Of the records that follow, copy only the lines from the line containing "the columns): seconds" to the line containing "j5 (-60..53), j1", both included, exactly as written.
Start of Dataset records
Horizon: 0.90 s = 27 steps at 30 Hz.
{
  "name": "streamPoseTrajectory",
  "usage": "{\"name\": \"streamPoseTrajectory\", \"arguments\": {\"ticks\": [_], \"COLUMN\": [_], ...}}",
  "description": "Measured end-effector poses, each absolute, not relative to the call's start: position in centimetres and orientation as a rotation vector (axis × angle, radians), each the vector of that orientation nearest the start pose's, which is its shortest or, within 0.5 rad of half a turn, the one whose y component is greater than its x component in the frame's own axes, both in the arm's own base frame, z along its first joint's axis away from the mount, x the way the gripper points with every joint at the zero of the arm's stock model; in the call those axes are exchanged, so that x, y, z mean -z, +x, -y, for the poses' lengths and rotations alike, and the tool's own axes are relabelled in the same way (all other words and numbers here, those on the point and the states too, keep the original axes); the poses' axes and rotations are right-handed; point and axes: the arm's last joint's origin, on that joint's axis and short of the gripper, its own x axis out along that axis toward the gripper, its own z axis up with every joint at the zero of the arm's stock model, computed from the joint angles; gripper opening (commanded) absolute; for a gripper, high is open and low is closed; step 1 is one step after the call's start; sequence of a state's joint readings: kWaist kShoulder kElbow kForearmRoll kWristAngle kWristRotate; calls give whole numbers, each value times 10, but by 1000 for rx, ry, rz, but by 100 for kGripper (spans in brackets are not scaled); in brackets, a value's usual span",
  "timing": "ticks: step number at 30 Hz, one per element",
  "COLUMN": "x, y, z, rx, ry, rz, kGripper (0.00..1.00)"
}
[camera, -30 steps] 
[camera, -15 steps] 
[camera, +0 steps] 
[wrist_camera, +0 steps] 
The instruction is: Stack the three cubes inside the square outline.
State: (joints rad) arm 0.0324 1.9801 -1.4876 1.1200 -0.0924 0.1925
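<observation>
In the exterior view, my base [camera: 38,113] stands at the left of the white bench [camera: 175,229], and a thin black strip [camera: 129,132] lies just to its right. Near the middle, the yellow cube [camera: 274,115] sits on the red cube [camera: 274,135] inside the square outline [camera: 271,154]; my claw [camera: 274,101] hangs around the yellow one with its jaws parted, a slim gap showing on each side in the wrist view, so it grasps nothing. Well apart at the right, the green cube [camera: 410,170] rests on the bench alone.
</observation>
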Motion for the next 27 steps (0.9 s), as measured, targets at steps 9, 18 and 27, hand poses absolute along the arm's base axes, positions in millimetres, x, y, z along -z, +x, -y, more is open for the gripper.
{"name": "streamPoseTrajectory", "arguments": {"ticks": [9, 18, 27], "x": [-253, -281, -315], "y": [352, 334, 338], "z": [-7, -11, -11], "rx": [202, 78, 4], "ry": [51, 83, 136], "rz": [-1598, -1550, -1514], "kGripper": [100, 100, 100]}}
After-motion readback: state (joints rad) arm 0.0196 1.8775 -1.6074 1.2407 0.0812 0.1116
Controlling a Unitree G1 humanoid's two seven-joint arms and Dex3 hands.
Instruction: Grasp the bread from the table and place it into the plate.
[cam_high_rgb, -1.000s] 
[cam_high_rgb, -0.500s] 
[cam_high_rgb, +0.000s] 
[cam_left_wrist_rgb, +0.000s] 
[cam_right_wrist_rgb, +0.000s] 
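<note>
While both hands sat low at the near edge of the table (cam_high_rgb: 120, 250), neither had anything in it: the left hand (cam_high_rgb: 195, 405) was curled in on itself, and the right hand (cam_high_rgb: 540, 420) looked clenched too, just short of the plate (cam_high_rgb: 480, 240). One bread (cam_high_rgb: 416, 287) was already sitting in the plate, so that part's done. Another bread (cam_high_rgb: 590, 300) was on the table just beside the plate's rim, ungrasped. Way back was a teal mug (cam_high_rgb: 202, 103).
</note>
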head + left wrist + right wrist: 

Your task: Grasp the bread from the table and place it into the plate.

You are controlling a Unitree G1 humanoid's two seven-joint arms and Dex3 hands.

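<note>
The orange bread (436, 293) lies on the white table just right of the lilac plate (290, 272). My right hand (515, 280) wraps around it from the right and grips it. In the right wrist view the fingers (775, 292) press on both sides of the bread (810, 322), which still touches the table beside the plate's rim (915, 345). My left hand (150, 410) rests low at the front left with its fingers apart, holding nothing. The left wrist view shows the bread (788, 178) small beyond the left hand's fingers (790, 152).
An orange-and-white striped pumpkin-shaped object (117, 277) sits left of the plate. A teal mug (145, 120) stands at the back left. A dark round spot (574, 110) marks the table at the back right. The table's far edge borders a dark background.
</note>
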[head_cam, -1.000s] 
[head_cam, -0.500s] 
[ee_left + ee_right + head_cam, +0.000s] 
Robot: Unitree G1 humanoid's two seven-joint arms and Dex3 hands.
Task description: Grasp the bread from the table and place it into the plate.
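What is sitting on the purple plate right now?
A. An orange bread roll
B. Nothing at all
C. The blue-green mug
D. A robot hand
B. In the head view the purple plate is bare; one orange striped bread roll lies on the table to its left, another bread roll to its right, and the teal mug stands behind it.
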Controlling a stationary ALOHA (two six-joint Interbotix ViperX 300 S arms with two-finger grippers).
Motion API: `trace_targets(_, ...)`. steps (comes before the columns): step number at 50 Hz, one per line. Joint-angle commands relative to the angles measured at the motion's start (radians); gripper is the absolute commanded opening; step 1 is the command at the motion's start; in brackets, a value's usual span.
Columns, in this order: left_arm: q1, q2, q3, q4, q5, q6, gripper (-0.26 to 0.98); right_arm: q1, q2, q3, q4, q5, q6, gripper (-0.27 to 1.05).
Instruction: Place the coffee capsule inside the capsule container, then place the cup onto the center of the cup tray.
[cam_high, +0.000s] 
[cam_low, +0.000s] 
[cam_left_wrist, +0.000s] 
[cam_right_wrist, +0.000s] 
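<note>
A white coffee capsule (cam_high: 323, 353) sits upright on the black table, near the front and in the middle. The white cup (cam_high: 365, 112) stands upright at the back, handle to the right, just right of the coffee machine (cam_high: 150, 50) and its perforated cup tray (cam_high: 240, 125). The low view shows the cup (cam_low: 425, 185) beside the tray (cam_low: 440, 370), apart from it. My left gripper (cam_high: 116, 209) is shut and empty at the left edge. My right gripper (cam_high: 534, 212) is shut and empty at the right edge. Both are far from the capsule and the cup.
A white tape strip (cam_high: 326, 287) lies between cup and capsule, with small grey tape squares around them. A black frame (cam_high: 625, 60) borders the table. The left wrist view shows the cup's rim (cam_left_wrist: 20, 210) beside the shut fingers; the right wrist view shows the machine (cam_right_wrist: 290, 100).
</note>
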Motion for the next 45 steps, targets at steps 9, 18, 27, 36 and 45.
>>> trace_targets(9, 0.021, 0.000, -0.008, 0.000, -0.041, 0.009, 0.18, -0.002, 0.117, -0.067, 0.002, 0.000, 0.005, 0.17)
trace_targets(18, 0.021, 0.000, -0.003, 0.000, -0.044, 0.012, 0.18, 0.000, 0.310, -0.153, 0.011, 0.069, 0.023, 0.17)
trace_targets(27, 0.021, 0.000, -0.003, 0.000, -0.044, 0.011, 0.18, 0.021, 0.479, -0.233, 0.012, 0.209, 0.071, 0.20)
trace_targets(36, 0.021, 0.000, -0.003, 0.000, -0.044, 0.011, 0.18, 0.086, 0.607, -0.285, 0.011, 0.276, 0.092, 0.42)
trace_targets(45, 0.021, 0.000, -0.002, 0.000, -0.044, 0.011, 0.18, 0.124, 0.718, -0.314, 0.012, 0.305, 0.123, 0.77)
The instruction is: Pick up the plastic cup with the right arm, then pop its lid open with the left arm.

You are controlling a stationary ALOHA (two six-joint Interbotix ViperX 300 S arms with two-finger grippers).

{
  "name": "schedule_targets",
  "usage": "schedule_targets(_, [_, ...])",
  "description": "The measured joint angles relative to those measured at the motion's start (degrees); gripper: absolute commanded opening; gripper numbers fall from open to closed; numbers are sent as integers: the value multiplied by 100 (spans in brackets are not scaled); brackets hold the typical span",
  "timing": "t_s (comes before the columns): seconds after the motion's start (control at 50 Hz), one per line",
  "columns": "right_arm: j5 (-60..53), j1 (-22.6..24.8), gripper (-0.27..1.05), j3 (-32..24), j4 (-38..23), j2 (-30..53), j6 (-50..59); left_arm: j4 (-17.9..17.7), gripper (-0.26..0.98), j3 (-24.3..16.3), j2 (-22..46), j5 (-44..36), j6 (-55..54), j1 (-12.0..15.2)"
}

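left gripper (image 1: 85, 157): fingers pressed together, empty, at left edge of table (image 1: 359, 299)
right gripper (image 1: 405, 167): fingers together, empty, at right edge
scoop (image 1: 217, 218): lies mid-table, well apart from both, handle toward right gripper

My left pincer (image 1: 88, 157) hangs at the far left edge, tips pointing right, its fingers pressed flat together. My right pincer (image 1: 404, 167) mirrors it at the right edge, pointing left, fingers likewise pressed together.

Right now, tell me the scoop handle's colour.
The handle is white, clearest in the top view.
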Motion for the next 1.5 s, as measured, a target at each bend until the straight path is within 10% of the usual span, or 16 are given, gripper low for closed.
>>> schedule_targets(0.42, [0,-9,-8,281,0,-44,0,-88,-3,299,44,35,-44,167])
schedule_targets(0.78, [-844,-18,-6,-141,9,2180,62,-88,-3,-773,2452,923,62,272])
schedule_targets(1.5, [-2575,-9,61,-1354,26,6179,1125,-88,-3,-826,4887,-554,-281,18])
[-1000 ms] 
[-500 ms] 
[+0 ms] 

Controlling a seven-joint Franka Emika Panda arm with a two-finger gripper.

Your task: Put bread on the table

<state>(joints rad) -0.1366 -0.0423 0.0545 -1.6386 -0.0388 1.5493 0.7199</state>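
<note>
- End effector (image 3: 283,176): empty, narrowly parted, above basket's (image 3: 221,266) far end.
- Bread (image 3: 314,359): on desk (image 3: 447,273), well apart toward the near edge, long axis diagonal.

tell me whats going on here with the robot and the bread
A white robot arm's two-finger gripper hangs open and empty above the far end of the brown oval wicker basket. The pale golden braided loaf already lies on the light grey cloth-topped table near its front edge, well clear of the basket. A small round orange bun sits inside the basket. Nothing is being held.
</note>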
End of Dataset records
> [Response for this exercise]
  "timing": "t_s (comes before the columns): seconds after the motion's start (control at 50 Hz), one per line",
  "columns": "right_arm: j5 (-60..53), j1 (-22.6..24.8), gripper (-0.27..1.05), j3 (-32..24), j4 (-38..23), j2 (-30..53), j6 (-50..59); left_arm: j4 (-17.9..17.7), gripper (-0.26..0.98), j3 (-24.3..16.3), j2 (-22..46), j5 (-44..36), j6 (-55..54), j1 (-12.0..15.2)"

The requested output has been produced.